* **ABOUT THIS EXERCISE**: Search the data for the word "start" and copy every line that contains it.

(Dataset records)

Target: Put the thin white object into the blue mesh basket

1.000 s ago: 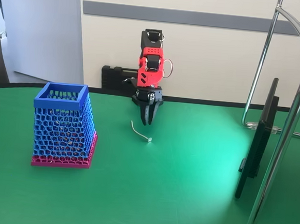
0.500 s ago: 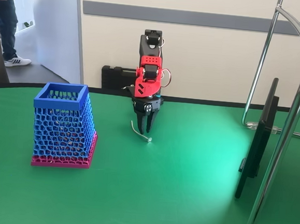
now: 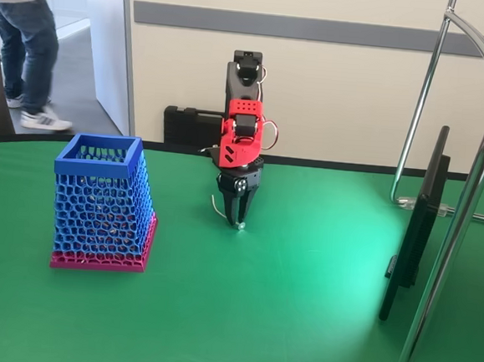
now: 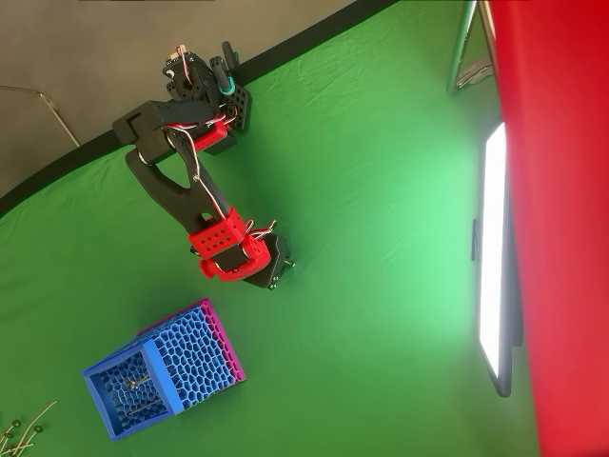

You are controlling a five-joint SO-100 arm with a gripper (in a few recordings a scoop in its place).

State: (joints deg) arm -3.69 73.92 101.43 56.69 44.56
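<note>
The thin white object lies on the green table, a curved strip whose knob end rests at my fingertips. My red and black gripper points straight down over that knob end, open by a narrow gap, tips at the table. The blue mesh basket with its pink base stands upright to the left, about a basket's width away. From overhead, the gripper sits up and right of the basket, and the arm hides the strip.
A dark monitor and chrome stand tubes occupy the right side. A black case sits behind the arm. A person walks past the doorway at back left. Loose thin strips lie beyond the mat's corner.
The gripper has come down and forward onto the strip's knob end, and its jaws went from shut to slightly open. A person has walked into the doorway.
</note>
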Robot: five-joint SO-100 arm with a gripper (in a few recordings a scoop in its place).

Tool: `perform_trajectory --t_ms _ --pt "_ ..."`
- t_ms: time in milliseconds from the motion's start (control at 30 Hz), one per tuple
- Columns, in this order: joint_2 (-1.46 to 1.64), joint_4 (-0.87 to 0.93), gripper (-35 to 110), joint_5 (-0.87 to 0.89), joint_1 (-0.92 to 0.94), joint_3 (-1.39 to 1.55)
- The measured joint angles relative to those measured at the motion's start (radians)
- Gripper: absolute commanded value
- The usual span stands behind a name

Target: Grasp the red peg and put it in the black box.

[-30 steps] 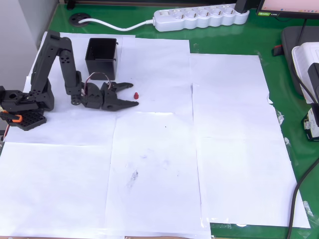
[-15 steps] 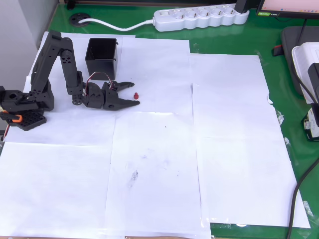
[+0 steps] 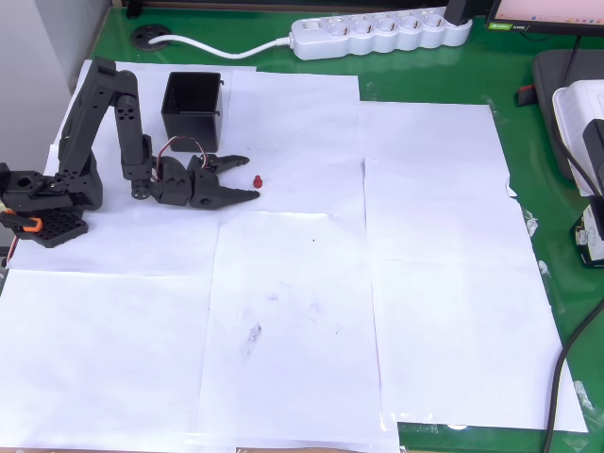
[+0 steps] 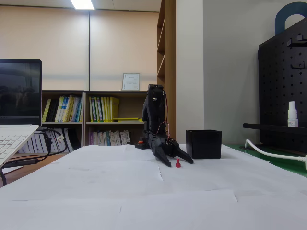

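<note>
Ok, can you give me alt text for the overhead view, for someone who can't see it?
A black robot arm lies low on white paper, its open tool pointing right at a tiny red peg lying at its fingertips, not yet gripped. An open black box stands just behind the arm, and a white power strip lies along the green table's far edge.

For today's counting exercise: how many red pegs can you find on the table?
1. The tiny bright red plastic peg stands on the white paper just off the open end effector's fingertips, right of the square black plastic box in the overhead view. None seems hidden.
</note>
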Motion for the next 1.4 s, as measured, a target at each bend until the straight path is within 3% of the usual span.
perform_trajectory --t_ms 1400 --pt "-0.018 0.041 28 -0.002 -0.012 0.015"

* **OUTPUT FOR THIS TASK**:
- t_ms: time in milliseconds from the motion's start (control at 30 Hz), one per tuple
- The measured joint angles relative to those measured at the motion's start (radians)

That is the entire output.